In the back of the hotel, at one of the service entrances, we caught Tyler’s scent, along with that human, vaguely medicinal smell from the room. They’d taken him out the door here. He was probably already unconscious. And then—nothing. The trail vanished.

“Probably loaded him into a car,” Cormac said.

“What do we do now?” I asked, looking back and forth down the small, empty side street, as if they had just turned a corner.

“The security cameras had to pick up something,” Ben said.

I paced, back and forth, over ten feet of sidewalk.

“Kitty,” Ben said, meaning to be soothing, probably. The tone annoyed me.

I pulled out my phone and called Caleb again. “You find anything yet?”

He sounded growly even over the phone. “Of course I haven’t, London’s a big city. Have you even got an idea of where to start?”

“No. They apparently drove him somewhere.”

“Then he could be anywhere. We’re hunting, but there are a lot of strange werewolves in town just now.”

“Okay. I know you’re trying. Thanks.”

“Kitty. If he really was snatched, they’ve got him stashed someplace we won’t be able to smell him. You understand?”

He was giving up before even starting. No—he was warning me. Being realistic. “I know. Thanks,” I said, and we hung up.

We had to be able to do something. I wasn’t going to just let him go.

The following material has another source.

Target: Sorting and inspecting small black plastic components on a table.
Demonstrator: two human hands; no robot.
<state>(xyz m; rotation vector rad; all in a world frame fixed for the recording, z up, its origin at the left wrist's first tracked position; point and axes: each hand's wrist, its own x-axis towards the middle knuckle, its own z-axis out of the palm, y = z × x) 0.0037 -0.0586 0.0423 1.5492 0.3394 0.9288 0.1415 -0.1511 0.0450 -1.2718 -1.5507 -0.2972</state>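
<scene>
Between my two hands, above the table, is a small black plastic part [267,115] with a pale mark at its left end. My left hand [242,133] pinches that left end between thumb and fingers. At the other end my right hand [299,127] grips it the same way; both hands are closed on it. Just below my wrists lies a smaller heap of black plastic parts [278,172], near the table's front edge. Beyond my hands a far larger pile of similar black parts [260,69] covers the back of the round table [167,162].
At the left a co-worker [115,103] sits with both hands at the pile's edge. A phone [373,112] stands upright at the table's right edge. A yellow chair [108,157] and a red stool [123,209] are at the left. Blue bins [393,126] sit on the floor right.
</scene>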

I called Dr. Shumacher for an update. The police hadn’t told her anything yet, but she’d called the American embassy to report Tyler’s disappearance, and the authorities there promised to put their considerable resources into the search. We called Nick Parker again, and he did have some news. Ben and I both listened, heads together, the phone between us.

“I’m with a friend who works in CCTV evidence, which means I’m probably looking at this footage before the DI on the case, but don’t tell anyone. A camera on the street behind the hotel shows a gray SUV with tinted windows parked by the service door you indicated, four hours ago. The car stays there for ten minutes while three men offloaded a bundle from an industrial laundry hamper. The bundle could hold a large person.”